Questo protocollo di coltura cellulare è progettato per evitare che le cellule endoteliali corneali subiranno una transizione epiteliale a mesenchimale durante l'isolamento, l'espansione e la sottocultura. Le colture cellulari sono stabilite da espianto di tessuti corneali, che possono essere riutilizzati per garantire un apporto continuo di cellule primarie da un donatore. Inizia rivestendo i pozzi di una piastra di coltura tissutale a sei pozzi con fattore di attacco utilizzando le istruzioni del produttore.
Quindi aggiungere un millilitro di mezzo di coltura a ogni pozzo codificato. Posizionare il lato dell'endotelio cornea in una piastra di Petri sterile sul palco di un microscopio sezionato. Regolare l'illuminazione in modo che la superficie corneale sia ben illuminata con un contrasto sufficiente per evidenziare lo strato endoteliale e regolare lo zoom in modo che il bordo e l'endotelio corneale centrale siano in vista.
Utilizzare le forcep sterilizzate dell'orologiaio per sollevare e strappare delicatamente la membrana di Descemet dallo stroma sottostante. Posizionare la striscia di membrana in uno dei pozzi preparati della piastra di coltura, assicurandosi di sostituire immediatamente il coperchio della piastra per ridurre il rischio di contaminazione. Rimuovere prima le strisce della membrana di Descemet dall'estrema periferia dell'endotelio, e dalle regioni centrali in seguito, posizionando tutte le strisce da una cornea in un unico pozzo.
Al termine, incubare le espianto in un incubatore di coltura cellulare umidificato impostato su 37 gradi Celsius e 5% di anidride carbonica. Assemblare la camera superiore della camera micro Boyden posizionando un anello O rosso al centro. Utilizzare una trefina di 18 millimetri di diametro per perforare un disco da un foglio di biomateriale su un tagliere PTFE.
Quindi, posizionare il disco sopra l'anello rosso O nella camera superiore della camera micro Boyden. Avvitare la camera inferiore sulla camera superiore, fissando il disco del bio materiale nel mezzo. E immergere la camera micro Boyden assemblata al 70% di etanolo per un'ora per sterilizzarla.

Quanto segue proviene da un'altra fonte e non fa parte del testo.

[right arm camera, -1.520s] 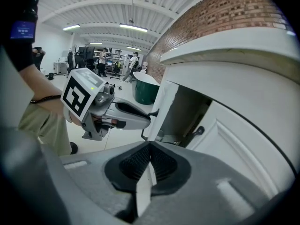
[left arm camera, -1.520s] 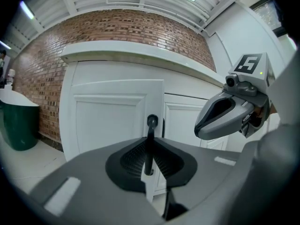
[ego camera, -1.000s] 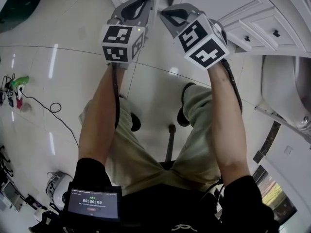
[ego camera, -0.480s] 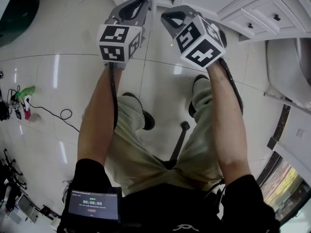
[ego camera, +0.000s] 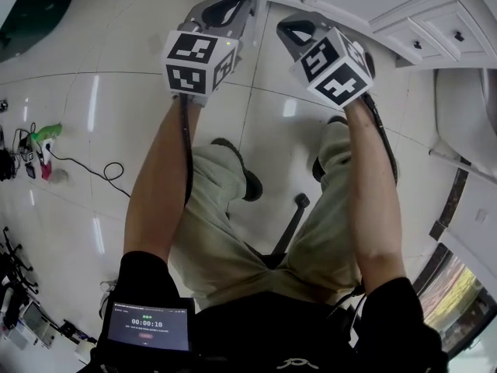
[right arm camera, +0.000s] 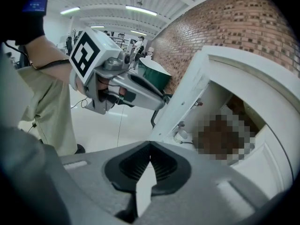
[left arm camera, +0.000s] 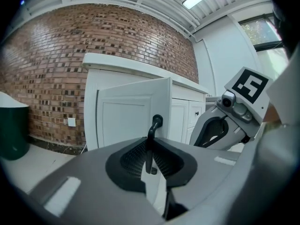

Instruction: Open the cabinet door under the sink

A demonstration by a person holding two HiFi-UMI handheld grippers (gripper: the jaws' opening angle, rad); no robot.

Dopo l'ammollo, immergere completamente la camera in HBSS sterile per 10 minuti per rimuovere l'etanolo. Quindi lavare la camera nel mezzo di coltura per 10 minuti. E trasferimento al mezzo di coltura all'interno di un pozzo di una piastra a sei pozza, assicurandosi che la camera superiore sia orientata verso l'alto.
Regolare il livello del mezzo in modo che contatti la superficie inferiore della membrana del biomateriale, ma non flui nella camera superiore. Pipettare 100 microlitri di sospensione cellulare sulla membrana nella camera micro Boyden e incubarlo nell'incubatore di coltura tissutale per quattro ore, prima di aggiungere il mezzo per immergere completamente la camera. La maggior parte delle espianto che derivavano dalle cornee di pecore da uno a due anni o donatori umani di età inferiore ai 30 anni attaccati alle piastre di coltura dei tessuti codificate del fattore di attacco entro una settimana.
Dopo sei settimane, molte piccole cellule ben imballate erano presenti accanto all'espianto. Piccole cellule strettamente imballate all'interno delle colture cellulari endoteliali corneali sono resistenti alla digestione con tripla, mentre le cellule fibroblatiche più grandi sono più sensibili ad esso. Questa differenza è stata sfruttata per rimuovere selettivamente le cellule di grandi dimensioni dalle colture prima di trasferire le cellule più piccole in nuove piastre.
Le analisi della farescenza immunale sono state condotte su colture cellulari endoteliali corneali per localizzare ZO-1, una proteina di giunzione stretta, e N-cadherina, una proteina di giunzione di aderenza. Gli stessi anticorpi sono stati utilizzati sia per le pecore che per le cellule umane, ed entrambe le proteine sono state rilevate nelle membrane plasmatiche delle cellule di entrambe le specie. La camera micro Boyden su misura permetteva a entrambi i lati di una membrana di essere utilizzata simultaneamente come superfici di coltura cellulare.
Una vista a sezione trasversale di un costrutto cellulare di ingegneria tissutale mostra un singolo strato di cellule endoteliali corneali su una superficie, e una coltura multistrato di cellule stromali corneali dall'altra. Quando si tenta questo protocollo, è importante evitare di raschiare l'endotelio con le farse quando si sta staccando la membrana di Descemet dalla cornea. Seguendo questa procedura, l'integrità di uno strato di cellule endoteliali corneali su una membrana può essere controllata misurandone la resistenza elettrica.